Everyone has thoughts.
Writing them down makes them powerful.
Last week’s First Thought focused on how a combination of new interfaces and integrated services provide a foundation for disruption. Illustrated first in the touch-based smartphone revolution, with iPhone leading the way, this argument can be extrapolated further. The “killer app” that makes something like an “iTV” a viable, premium market opportunity is that very combination of disruptive interface with integrated service, only this time, I would propose the interface will be Siri, Apple’s natural language assistant, rather than touch.

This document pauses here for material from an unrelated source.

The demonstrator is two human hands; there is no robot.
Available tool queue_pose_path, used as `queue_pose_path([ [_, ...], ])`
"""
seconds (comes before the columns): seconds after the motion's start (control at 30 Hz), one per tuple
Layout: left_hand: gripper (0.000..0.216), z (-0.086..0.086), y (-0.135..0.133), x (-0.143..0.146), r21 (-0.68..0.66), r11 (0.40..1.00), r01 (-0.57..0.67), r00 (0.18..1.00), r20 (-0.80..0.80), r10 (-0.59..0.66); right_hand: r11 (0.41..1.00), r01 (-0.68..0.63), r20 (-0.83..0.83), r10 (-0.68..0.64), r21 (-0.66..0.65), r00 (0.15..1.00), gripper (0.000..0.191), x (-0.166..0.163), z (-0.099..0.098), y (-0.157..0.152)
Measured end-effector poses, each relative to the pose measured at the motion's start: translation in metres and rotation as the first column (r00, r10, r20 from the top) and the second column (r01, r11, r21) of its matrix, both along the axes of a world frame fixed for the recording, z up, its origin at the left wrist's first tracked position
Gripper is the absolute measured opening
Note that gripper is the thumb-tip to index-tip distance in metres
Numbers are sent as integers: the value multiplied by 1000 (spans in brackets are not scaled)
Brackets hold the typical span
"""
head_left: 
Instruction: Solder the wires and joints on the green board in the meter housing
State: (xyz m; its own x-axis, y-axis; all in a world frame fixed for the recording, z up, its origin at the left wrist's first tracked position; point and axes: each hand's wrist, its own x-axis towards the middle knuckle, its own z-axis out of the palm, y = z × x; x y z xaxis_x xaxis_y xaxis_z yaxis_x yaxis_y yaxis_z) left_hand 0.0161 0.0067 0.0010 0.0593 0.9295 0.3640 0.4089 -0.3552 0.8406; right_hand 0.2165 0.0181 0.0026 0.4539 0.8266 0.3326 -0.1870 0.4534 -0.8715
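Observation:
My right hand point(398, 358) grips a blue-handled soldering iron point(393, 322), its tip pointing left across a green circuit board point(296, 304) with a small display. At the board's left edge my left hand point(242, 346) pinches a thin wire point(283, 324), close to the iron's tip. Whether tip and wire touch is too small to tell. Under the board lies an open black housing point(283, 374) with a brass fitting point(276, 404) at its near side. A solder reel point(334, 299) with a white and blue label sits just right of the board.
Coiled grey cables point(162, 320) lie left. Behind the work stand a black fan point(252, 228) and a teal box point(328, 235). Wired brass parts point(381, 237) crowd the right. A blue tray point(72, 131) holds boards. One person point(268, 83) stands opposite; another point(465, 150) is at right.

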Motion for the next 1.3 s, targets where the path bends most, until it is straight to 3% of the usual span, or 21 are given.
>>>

We won’t all have an opportunity to bring “disruptive interfaces” to scale like Apple. On the other hand, as I've said earlier:
...recognition of this disruption by strategy, design and product teams of any size, combined with fluid network integration into useful packages of functionality and content, is something we can all do. Most product and service teams have jumped on the “touch” and app trains. Be ready to jump on the natural language train because Apple is likely to open Siri to developers after they iron out its kinks.
So let’s ponder a few questions. First, will Apple ultimately open Siri to the App Store developer community? Will they enable Mac OS X with Siri capability? Will they launch an Apple branded physical television with Siri or at least Siri-enable their AppleTV companion box? Finally, what will all this mean to us as strategists, designers and product developers?
Let’s answer these four questions rapid fire, one by one.
Question #1: Will Apple open Siri to the App Store developer community? Apple has not shared news of any potential “opening” of Siri API’s to developers. In fact, they’ve stated quite clearly they are not planning on opening Siri to older generation devices like the iPhone4 or 3GS and don’t plan on necessarily opening Siri to new non-Apple apps. The thing is, what Apple says is often not indicative of where they are going. We can remember back just a few years ago in 2007 at the iPhone’s launch when Jobs himself claimed they were not enabling developers to build Apps and pushed them to the web. It took about a year for Apple to build out infrastructure, stabilize iOS and ultimately launch the ridiculously successful iOS App Store. It’s fair to say Siri will be opened up to developers, albeit probably with some limitations, and this will spur a host of fascinating new applications and experiences.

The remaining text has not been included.